Add distinct function for use with entities

What high-level problem are you trying to solve?

With entities now available, there are some form logic operations that cannot be achieved with the existing set of form functions. i.e.

The "trees" dataset, which is populated with entities created from a form "Tree registration form".

In the form "Tree follow-up Form", we want to filter down the "trees" dataset by the property "species", so in a subsequent question a user only has a limited number of options to select from. We want this to dynamically respond to entities with new species in the dataset, rather than having to update the definition.

There is not currently a way to build a distinct list of "tree/species" directly within the form to use in a select_one question.
This can be solved by utilising multiple datasets, i.e. "trees" & "species", however this adds complexity to manage, especially since a form can currently only create a single entity.

Previously, this type of distinct operation was rolled into the form definition ( e.g. using Excel functions), however entities should remove the need to update definitions for this reason.

Any ideas on how ODK could help you solve it?

By adding the function distinct-values
This would allow for a nodeset that contains only the "species" values to be calculated, and the distinct values of that nodeset used in the select_one question.

Alternatively, by extending support for regular expressions to allow groups, not just a boolean as the result of the calculation.

Upload any helpful links, sketches, and videos.

This function or something like it would be useful indeed! It would allow dynamic 'reverse choice filtering' more easily possible.

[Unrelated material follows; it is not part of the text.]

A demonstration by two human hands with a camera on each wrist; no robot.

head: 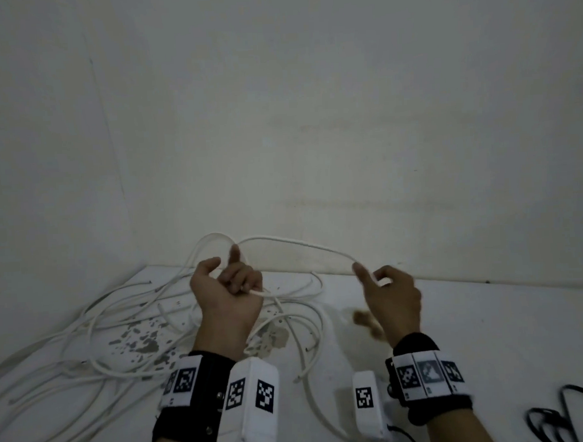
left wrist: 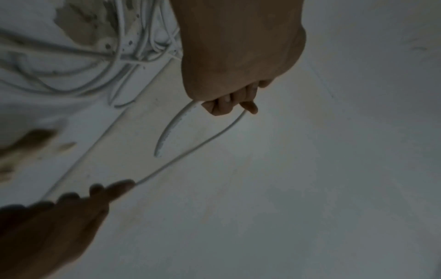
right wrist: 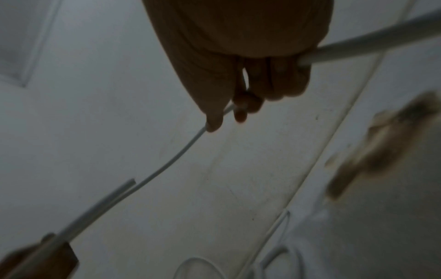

Currently I am creating a join of all/some of my dataset where a certain field matches (eg for the big entity list, join all site values for my entity items where status = incomplete), and then setting my choice filter on the parent (eg select site) to search the join for matching items and exclude others (so if only Site A, Site C, Site D, Site Z appear in the join, then my choice list for 'select site' will only show these matching options and not other sites that don't have incomplete items).

This results in a join that can be thousands of items in size and is not performant (particularly in Enketo).

An alternate to the search(distinct-values(join())) or however it's implemented, would be as above, eg if a unique nodeset of site values [Site A, Site, C, Site D, Site Z] from the large entity list (biglist.csv) could be created, and the question 'select the site' as select_one_from_file biglist.csv would present these options - using parameters such that value=site, label=site and choice filter like distinct-values(instance('biglist')/root/item[status='incomplete']/site), this removes the need for the parent list(s) altogether (though I'm pretty sure my expression is written incorrectly!)

I also wish to have a distinct-values(nodeset) function to only returns unique items in the nodeset.

The use case can be as straightforward as counting distinct values, or more advanced, such as serving as a choice list in select_one/select_many questions

1 Like